1. An apparatus for physical therapy, comprising:

a handle comprising a substantially cylindrical shape;

a stem connected to the handle, wherein the stem extends in a direction perpendicular to a height direction of the substantially cylindrical shape of the handle;

a pusher tip connected to the stem, wherein a length of the stem separates a portion of the stem connected to the handle and a portion of the stem connected to the pusher tip in the direction perpendicular to the height direction; and

an electric heating element located in the handle and configured to perform resistive heating to increase the temperature of the pusher tip.

2. The apparatus of claim 1, further comprising:

a rheostat in electronic communication with the electric heating element, and configured to adjust a temperature of the electric heating element.

3. The apparatus of claim 2, wherein:

the rheostat is connected to a temperature control element.

4. The apparatus of claim 2, wherein:

the rheostat is configured to limit the temperature of the electric heating element below a maximum heating level.

5. The apparatus of claim 1, wherein:

the pusher tip is removably connected to the stem.
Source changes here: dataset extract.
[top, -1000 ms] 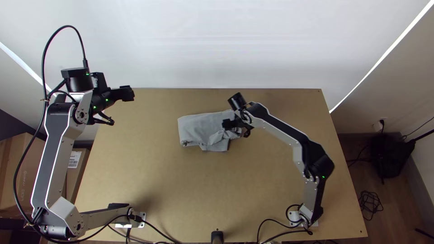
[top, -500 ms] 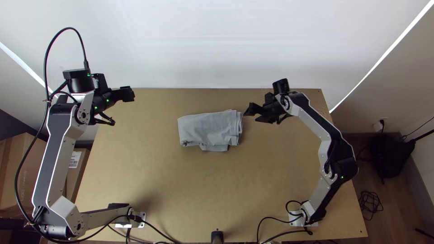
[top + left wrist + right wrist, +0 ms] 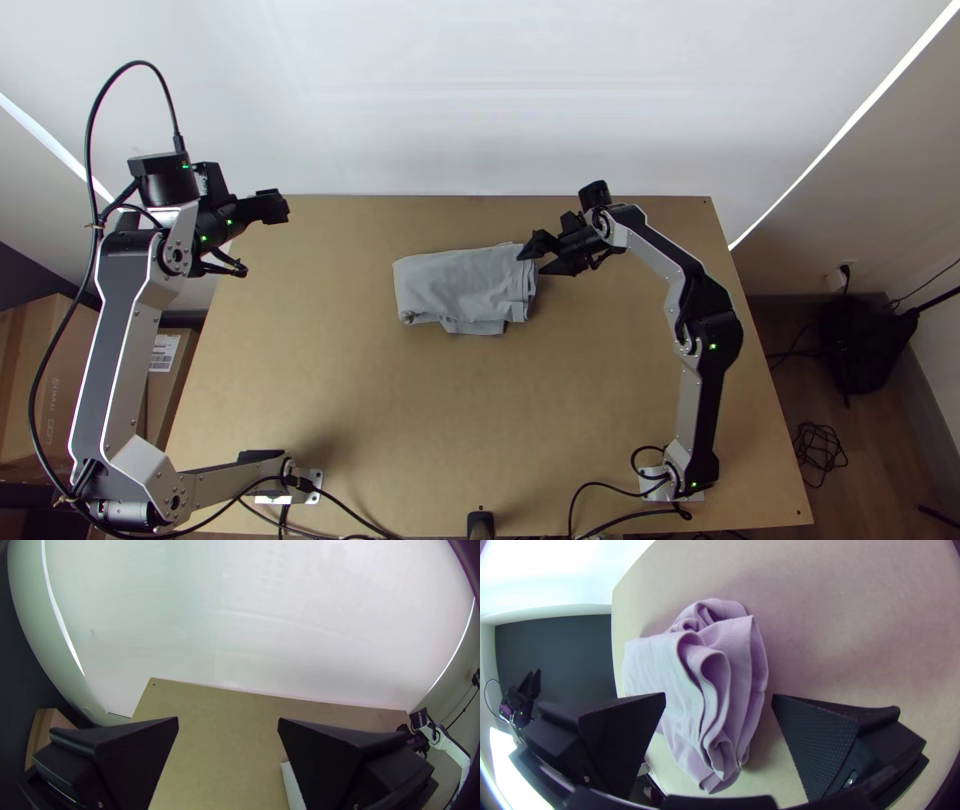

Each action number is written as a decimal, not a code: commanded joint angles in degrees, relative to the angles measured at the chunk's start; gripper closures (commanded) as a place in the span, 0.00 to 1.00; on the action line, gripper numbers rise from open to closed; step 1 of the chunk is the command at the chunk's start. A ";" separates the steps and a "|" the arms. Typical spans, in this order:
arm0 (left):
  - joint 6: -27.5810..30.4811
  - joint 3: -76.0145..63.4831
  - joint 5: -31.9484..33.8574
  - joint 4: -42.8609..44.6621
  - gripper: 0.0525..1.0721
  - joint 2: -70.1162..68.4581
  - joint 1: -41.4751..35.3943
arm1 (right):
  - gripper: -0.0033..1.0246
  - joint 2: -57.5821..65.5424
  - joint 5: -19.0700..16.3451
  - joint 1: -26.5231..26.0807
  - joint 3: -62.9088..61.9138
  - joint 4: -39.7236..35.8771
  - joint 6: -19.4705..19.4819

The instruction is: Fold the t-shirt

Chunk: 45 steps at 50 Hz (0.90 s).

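Note:
A grey t-shirt [image 3: 460,285] lies folded in a compact bundle on the table's far half; in the right wrist view the t-shirt [image 3: 710,690] shows several stacked layers with looped folds at one end. My right gripper [image 3: 530,257] is open at the bundle's right end, near its upper corner. Seen from the wrist, the right gripper [image 3: 719,695] has the cloth's layered end between and beyond its spread fingers, not clamped. My left gripper [image 3: 285,207] stands over the table's far left corner, away from the cloth. Between the open fingers of the left gripper [image 3: 228,720] there is no cloth.
The wooden table [image 3: 400,430] has bare surface in front of the cloth. A white wall [image 3: 480,100] rises behind the far edge. Cardboard boxes [image 3: 50,380] stand beyond the left edge, and black cables [image 3: 600,490] lie at the near edge.
My right gripper first drew off the cloth to the right, then came back left to its right end. The cloth's right end, bunched before, lies flatter. The left arm has shifted slightly left.

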 commanded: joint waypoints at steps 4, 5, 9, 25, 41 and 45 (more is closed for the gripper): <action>-0.07 0.74 -0.18 0.61 0.04 -1.75 1.35 | 0.05 3.73 -0.85 2.82 4.30 -0.10 -1.01; -0.16 0.74 -0.18 0.52 0.04 -1.84 1.35 | 0.05 3.99 -0.85 3.18 4.65 -0.10 -1.01; -0.16 0.47 -0.18 0.43 0.04 -2.19 1.70 | 0.05 5.31 -0.85 4.67 5.97 -0.28 -0.92; -0.16 -0.67 -0.26 -0.53 0.04 -3.95 3.28 | 0.22 9.62 -0.85 8.10 10.10 -1.07 -0.48; 0.54 -2.25 -0.18 -1.15 0.04 -5.36 5.12 | 0.97 6.89 0.12 1.51 7.20 -1.51 -0.74; 0.54 -2.60 -0.09 -1.06 0.04 -5.44 5.12 | 0.97 5.22 0.21 -2.54 5.70 -1.07 -0.74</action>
6. The apparatus of claim 5, wherein:

the stem comprises helical threading, and the pusher tip comprises a threaded hole configured to mate with the helical threading of the stem.
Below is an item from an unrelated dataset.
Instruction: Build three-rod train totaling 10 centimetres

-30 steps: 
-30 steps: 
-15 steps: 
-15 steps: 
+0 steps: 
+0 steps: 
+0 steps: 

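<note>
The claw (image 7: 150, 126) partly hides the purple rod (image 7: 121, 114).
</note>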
7. The apparatus of claim 1, further comprising:

a battery configured to provide power to the electric heating element.

8. The apparatus of claim 7, further comprising:

a battery holder configured to secure the battery within the handle.

9. The apparatus of claim 7, further comprising:

a battery charger configured to recharge the battery.
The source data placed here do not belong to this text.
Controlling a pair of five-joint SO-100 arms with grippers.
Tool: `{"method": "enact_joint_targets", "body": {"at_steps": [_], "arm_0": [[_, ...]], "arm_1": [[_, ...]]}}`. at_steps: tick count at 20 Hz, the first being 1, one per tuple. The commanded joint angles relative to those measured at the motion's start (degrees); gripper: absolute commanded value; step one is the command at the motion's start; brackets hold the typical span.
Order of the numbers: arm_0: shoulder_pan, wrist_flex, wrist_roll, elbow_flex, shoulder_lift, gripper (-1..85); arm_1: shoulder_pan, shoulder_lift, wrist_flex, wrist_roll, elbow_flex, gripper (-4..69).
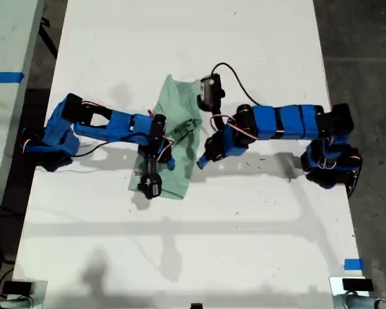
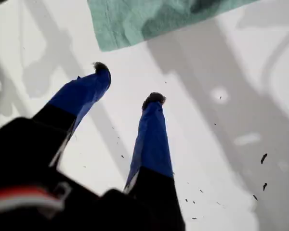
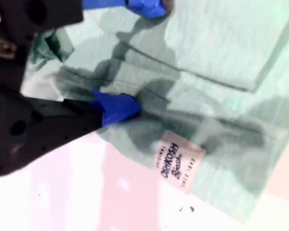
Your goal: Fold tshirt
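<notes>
While the tshirt [image 1: 175, 138] is lying folded into a narrow, wrinkled strip at mid-table [image 1: 257, 244], one more fold is probably remaining. My first gripper [image 2: 127, 84] is hovering released over bare tabletop beside the cloth. My second gripper [image 3: 135, 57] is straddling a fold, unclamped. Dark floor is bordering the white table.

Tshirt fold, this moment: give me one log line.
tshirt: layered, wrinkled, on table | my first gripper: open, over bare table beside tshirt edge | my second gripper: open, over tshirt
</notes>
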Motion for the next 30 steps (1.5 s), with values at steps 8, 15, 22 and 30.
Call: {"method": "enact_joint_targets", "body": {"at_steps": [8,15,22,30], "arm_0": [[7.47,-0.35,-8.00,35.51,49.39,25.8],[10.28,-19.16,-8.79,57.30,55.28,27.8],[10.81,-26.19,-6.50,61.44,51.42,29.1],[14.33,-33.31,-4.22,57.04,33.84,24.0]], "arm_1": [[-2.99,4.57,-0.62,1.67,-1.41,24.7],[-4.39,-10.63,-7.56,3.16,-10.20,27.8],[-5.10,-23.73,-15.64,4.48,-17.84,25.9],[-7.91,-35.51,-24.96,8.09,-21.53,24.2]]}}
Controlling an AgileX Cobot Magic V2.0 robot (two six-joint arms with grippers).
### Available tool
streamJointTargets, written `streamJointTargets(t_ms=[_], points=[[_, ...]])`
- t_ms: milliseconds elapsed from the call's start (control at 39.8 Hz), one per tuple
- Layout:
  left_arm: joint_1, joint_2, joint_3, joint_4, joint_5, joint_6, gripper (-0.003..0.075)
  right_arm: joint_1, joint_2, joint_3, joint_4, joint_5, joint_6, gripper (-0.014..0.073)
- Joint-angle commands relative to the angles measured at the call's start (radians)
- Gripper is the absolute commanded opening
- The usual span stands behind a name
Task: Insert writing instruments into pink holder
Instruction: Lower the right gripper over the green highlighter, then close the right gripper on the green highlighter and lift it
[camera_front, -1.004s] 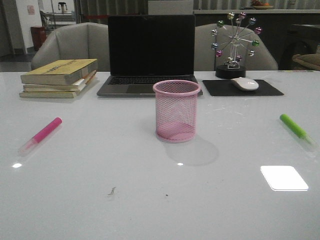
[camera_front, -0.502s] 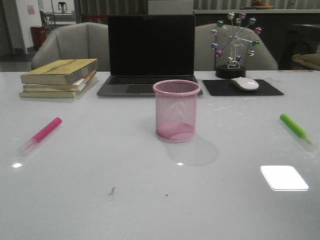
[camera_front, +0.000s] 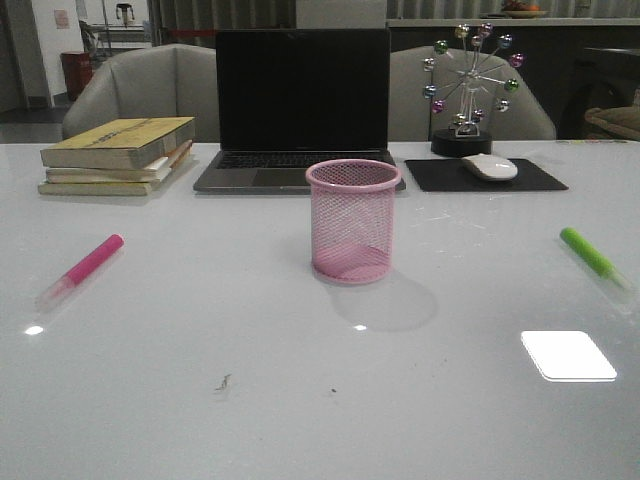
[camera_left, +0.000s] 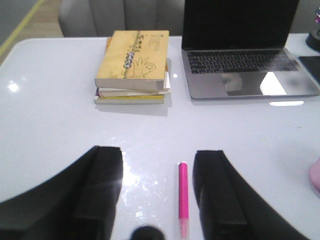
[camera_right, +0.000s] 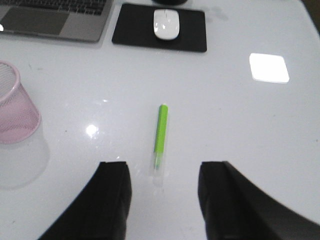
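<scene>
The pink mesh holder (camera_front: 352, 220) stands upright and empty at the table's middle; its edge shows in the right wrist view (camera_right: 15, 107). A pink marker (camera_front: 82, 268) lies flat at the left, a lime green marker (camera_front: 592, 256) at the right. Neither arm shows in the front view. My left gripper (camera_left: 157, 155) hangs open above the table, the pink marker (camera_left: 183, 197) lying between its fingers, close to one finger (camera_left: 220, 195). My right gripper (camera_right: 162, 170) is open too, the green marker (camera_right: 160, 135) just beyond its fingertips, clear cap nearest them.
A stack of yellow books (camera_front: 120, 155) sits at the back left, a dark laptop (camera_front: 300, 110) behind the holder, a white mouse (camera_front: 489, 167) on a black pad and a ball ornament (camera_front: 468, 85) at the back right. Bright light patch (camera_front: 567, 356) on the table.
</scene>
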Motion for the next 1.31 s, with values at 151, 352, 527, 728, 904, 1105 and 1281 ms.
streamJointTargets(t_ms=[151,352,527,728,904,1105,1281], points=[[-0.013,0.221,-0.377,-0.037,0.245,-0.009,0.0403,-0.004,0.296,-0.402,0.012,0.227,0.076,0.0437],[-0.013,0.39,-0.479,-0.037,0.298,-0.009,0.0403,-0.004,0.537,-0.557,0.012,0.32,0.076,0.0437],[-0.013,0.457,-0.479,-0.047,0.304,-0.009,0.0403,-0.004,0.692,-0.579,0.013,0.248,0.076,0.0437],[-0.013,0.462,-0.479,-0.047,0.291,-0.009,0.0403,-0.004,0.839,-0.579,0.013,0.19,0.076,0.0437],[-0.013,0.462,-0.479,-0.047,0.291,-0.009,0.0403,-0.004,0.931,-0.579,0.013,0.142,0.076,0.0437],[-0.013,0.462,-0.479,-0.047,0.291,-0.009,0.0403,-0.009,0.99,-0.579,0.013,0.017,0.076,0.0437],[-0.013,0.462,-0.479,-0.047,0.292,-0.009,0.0403,-0.022,1.051,-0.617,0.013,-0.002,0.076,0.0437]])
10. The apparatus of claim 1, further comprising:

a power plug configured to draw power from a power receptacle and provide power to the electric heating element.

11. The apparatus of claim 1, wherein:

the handle comprises a hollow cylinder.

12. A method of manufacturing an apparatus for massage therapy, the method comprising:

providing a handle comprising a substantially cylindrical shape;

providing a stem connected to the handle, wherein the stem extends in a direction perpendicular to a height direction of the substantially cylindrical shape of the handle;

providing a pusher tip connected to the stem, wherein a length of the stem separates a portion of the stem connected to the handle and a portion of the stem connected to the pusher tip in the direction perpendicular to the height direction; and

providing an electric heating element in the handle that is configured to perform resistive heating to increase the temperature of the pusher tip.

13. The method of claim 12, the method further comprising:

providing a rheostat in electronic communication with the electric heating element, and configured to adjust a temperature of the electric heating element.

14. The method of claim 12, the method further comprising:

providing a battery configured to provide power to the electric heating element.

15. A method of massage therapy is described, the method comprising:

using a handle to grip a massage tool, wherein the handle comprises a substantially cylindrical shape is connected to a stem that extends in a direction perpendicular to a height direction of the substantially cylindrical shape of the handle;

using a pusher tip connected to the stem to apply pressure to a subject's body, wherein a length of the stem separates a portion of the stem connected to the handle and a portion of the stem connected to the pusher tip in the direction perpendicular to the height direction; and

using an electric heating element located within the handle of the massage tool to perform resistive heating to increase the temperature of the pusher tip.

16. The method of claim 15, the method further comprising:

using a rheostat in electronic communication with the electric heating element to adjust a temperature of the electric heating element.

17. The method of claim 16, wherein:

using the rheostat to limit the temperature of the electric heating element below a maximum heating level.